Obgleich die Anzahl von Terroranschlägen 2021 im Vergleich zu den Vorjahren deutlich abgenommen hat, sind die Nachwirkungen vorheriger Attentate, nicht nur europaweit nur allzu präsent. Vorliegendes Regiedebüt von Alessandro Tonda beschäftigt sich mit einem Selbstmordattentat, welches sich stellvertretend irgendwo in Europa recht ähnlich zugetragen haben könnte.
Der islamistische Terroranschlag an einer Schule in Belgien ist für die Rettungskräfte Isabelle (Clotilde Hesme) und Adamo (Adamo Dionisi) noch nicht beendet, denn erst im Rettungswagen bemerken sie, dass Eden (Adam Amara) einer der beiden Selbstmordattentäter ist, dessen Sprengstoffgürtel noch nicht gezündet wurde…
Durch die dynamische Handkamera erhalten die ersten Minuten ein beinahe dokumentarisches Flair, welches einen zutiefst verstörenden Charakter zutage fördert. Zunächst wird der Alltag vor und im Eingangsbereich der Schule eingefangen und umso unvermittelter wirkt die Dringlichkeit, als Schüsse fallen und schließlich eine Bombe gezündet wird. Als die beiden Rettungskräfte den Tatort beschreiten, gleicht das Szenario einem Schlachtfeld, bis das Geschehen ins Innere des Krankenwagens wechselt und einen leicht klaustrophobischen Charakter annimmt.
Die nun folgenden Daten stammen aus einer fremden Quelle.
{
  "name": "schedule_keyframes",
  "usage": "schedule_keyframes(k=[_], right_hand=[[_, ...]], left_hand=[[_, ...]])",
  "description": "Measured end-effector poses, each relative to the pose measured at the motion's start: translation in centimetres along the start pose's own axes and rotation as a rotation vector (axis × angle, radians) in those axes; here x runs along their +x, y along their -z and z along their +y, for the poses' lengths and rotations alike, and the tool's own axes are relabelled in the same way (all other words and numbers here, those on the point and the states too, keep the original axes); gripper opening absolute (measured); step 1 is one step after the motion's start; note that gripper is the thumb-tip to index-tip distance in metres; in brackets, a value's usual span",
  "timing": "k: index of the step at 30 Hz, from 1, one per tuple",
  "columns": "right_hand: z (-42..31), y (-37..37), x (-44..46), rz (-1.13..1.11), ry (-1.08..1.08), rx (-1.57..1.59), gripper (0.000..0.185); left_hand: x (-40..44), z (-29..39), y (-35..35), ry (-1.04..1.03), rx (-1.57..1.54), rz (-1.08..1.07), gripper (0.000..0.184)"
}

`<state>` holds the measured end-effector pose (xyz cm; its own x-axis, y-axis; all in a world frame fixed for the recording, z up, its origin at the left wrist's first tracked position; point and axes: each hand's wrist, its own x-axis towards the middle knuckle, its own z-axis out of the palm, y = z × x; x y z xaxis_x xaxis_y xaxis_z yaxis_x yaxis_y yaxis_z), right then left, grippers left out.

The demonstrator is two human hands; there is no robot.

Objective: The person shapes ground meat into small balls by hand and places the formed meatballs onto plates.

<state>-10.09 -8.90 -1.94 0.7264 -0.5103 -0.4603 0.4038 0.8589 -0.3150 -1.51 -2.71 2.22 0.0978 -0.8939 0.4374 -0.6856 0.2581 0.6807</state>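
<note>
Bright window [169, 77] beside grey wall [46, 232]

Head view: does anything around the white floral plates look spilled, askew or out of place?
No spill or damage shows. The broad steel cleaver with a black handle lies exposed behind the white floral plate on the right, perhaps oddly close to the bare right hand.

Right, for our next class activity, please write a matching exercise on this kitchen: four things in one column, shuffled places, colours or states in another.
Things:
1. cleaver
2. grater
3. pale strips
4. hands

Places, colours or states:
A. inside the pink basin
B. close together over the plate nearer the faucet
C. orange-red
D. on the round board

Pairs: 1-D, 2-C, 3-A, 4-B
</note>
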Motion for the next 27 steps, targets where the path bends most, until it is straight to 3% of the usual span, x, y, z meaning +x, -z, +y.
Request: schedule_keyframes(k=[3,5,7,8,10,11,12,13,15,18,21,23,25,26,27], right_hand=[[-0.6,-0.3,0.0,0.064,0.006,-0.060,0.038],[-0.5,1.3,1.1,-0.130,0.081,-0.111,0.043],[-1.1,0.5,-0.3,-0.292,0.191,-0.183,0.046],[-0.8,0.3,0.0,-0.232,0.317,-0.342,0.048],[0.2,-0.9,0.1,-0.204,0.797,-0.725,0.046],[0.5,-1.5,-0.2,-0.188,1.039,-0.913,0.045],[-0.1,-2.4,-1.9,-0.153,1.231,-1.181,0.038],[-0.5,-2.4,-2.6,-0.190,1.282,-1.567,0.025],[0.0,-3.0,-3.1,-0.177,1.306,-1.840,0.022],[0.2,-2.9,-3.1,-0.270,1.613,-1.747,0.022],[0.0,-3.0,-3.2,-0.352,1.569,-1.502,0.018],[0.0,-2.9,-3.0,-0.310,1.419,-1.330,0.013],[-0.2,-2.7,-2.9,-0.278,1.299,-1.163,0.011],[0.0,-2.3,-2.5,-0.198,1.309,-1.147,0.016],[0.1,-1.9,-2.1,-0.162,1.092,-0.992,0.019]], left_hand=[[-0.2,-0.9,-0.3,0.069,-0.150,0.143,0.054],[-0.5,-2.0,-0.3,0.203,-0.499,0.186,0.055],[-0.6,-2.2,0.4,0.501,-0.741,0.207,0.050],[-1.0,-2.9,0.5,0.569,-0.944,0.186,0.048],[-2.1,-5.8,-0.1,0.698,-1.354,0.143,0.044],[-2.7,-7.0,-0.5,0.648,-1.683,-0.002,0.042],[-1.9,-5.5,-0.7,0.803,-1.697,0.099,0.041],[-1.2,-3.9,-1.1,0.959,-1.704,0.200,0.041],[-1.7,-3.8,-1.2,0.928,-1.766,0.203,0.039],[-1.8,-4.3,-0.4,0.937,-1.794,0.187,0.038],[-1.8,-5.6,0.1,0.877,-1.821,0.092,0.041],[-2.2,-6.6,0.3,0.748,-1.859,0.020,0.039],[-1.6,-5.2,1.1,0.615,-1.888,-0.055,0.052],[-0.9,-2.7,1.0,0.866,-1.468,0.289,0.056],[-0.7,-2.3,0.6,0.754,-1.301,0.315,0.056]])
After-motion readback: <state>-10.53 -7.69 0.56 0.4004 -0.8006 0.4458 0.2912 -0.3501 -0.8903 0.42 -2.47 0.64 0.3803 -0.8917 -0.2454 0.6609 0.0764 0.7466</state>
Parallel hierzu gibt es diverse polizeiliche Ermittlungen, einschließlich der Befragung der Eltern des Tatverdächtigen. Leider sind die Dialoge rar gesät, denn Eden lässt sich auf kein Gespräch ein, wodurch etwaige Motive des 16jährigen anhand weniger Fakten lediglich erahnbar sind. Wie Isabelle tickt, während Adamo nur das Fahren bestimmter Routen bleibt, erschließt sich nur häppchenweise, denn obgleich Eden verletzt ist, bleibt sein Finger am Zünder, was die Gesamtsituation dauerhaft spannend gestaltet.
Allerdings kommt der Stoff an vielen Stellen kaum über Oberflächlichkeiten hinaus, sei es die eigentlichen Drahtzieher betreffend, noch innerhalb der familiären Situation des jungen Täters. Immerhin gestaltet sich das Vorgehen der Ermittler nachvollziehbar, Kommissar Zufall hilft gegen Ende allerdings ein wenig nach, während der Showdown kaum eine nennenswerte dramaturgische Steigerung bereithält.
Neben der versierten Kamera und dem betont ruhig angelegten Score sind primär die durchweg solide agierenden Mimen zu erwähnen, die dem Szenario einen weitgehend realitätsnahen Anstrich verpassen. Speziell Clotilde Hesme performt trotz der wenigen Worte recht intensiv und auch Adam Amara nimmt man das Wechselbad aus Verzweiflung und Entschlossenheit jederzeit ab.
Etwas mehr Tiefe bei den Figuren und deren Hintergründen hätte dem Treiben womöglich eine weitaus intensivere, emotionale Note verliehen, denn auf Dauer flacht das Mitfiebern ein wenig ab, weil sich aus der prekären Situation schlicht zu wenig entwickelt. Dennoch hält die beklemmende Ausgangssituation bei Laune, zumal innerhalb der 83 Minuten keine Zeit mit Nebensächlichkeiten vergeudet wird. Für Freunde schnörkelloser Thriller durchaus eine Sichtung wert.